This series shows how I solved a real-life performance problem by gathering metrics from Red Hat OpenShift in the Developer Sandbox for Red Hat OpenShift. Part 1 laid out the development environment and requirements. Now, we will set up the test environment and I will introduce two different test scenarios.
Read the whole series:
- Part 1: Performance requirements
- Part 2: The test environment
- Part 3: Collecting runtime metrics
- Part 4: Gathering performance metrics
- Part 5: Test rounds and results (August 5)
Provisioning the OpenShift cluster
The Developer Sandbox for Red Hat OpenShift provides a temporary cloud platform, which is useful for testing an application before deploying it.
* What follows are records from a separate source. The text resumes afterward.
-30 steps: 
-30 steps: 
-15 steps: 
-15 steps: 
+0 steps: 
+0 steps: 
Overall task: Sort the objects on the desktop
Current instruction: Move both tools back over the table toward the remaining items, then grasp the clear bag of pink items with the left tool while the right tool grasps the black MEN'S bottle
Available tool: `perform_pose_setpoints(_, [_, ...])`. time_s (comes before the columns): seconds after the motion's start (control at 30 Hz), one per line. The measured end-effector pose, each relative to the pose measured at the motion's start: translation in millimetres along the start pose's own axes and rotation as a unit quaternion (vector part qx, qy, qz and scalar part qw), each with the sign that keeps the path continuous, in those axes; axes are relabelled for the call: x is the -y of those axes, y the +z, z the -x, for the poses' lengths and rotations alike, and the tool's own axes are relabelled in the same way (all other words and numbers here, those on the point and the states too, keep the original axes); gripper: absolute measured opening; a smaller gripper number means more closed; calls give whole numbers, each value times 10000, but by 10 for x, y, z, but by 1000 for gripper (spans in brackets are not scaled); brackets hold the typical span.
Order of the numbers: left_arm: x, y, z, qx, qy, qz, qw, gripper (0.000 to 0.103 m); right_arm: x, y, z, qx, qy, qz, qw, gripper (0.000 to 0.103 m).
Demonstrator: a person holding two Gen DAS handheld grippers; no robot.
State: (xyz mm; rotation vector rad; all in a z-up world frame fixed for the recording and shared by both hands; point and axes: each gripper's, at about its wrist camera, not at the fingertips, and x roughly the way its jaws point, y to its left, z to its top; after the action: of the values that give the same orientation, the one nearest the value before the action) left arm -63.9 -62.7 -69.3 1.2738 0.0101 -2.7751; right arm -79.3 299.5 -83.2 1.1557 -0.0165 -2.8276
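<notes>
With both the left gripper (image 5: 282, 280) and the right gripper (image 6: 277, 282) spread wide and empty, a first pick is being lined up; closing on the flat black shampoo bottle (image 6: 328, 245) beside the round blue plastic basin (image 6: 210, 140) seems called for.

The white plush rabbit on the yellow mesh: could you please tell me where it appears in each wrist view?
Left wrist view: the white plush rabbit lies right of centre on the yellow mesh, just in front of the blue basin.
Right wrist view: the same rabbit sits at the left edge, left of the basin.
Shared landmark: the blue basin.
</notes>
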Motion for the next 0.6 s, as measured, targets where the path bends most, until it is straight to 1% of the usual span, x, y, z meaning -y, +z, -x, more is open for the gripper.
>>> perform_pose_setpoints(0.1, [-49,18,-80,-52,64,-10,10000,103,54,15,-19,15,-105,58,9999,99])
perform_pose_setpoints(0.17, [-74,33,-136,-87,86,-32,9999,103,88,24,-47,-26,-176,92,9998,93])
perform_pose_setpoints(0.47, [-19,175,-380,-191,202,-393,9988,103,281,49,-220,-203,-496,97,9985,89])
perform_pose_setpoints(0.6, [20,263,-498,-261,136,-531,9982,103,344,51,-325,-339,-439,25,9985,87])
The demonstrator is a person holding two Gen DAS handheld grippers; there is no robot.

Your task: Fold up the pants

As I explained in Part 1, the application under test is the Service Binding Operator. I ran the projection using Red Hat OpenShift Container Platform, but you could use any OpenShift cluster to generate metrics. I used the openshift-install tool to set up a cluster in Amazon Web Services (AWS) for a sandbox that meets the prerequisites of an operator in production. The provisions for the cluster were:
- Three coordinator nodes of m5.4xlarge size (16 vCPU, 64 GiB memory)
- Three worker nodes of m5.2xlarge size (8 vCPU, 32 GiB memory)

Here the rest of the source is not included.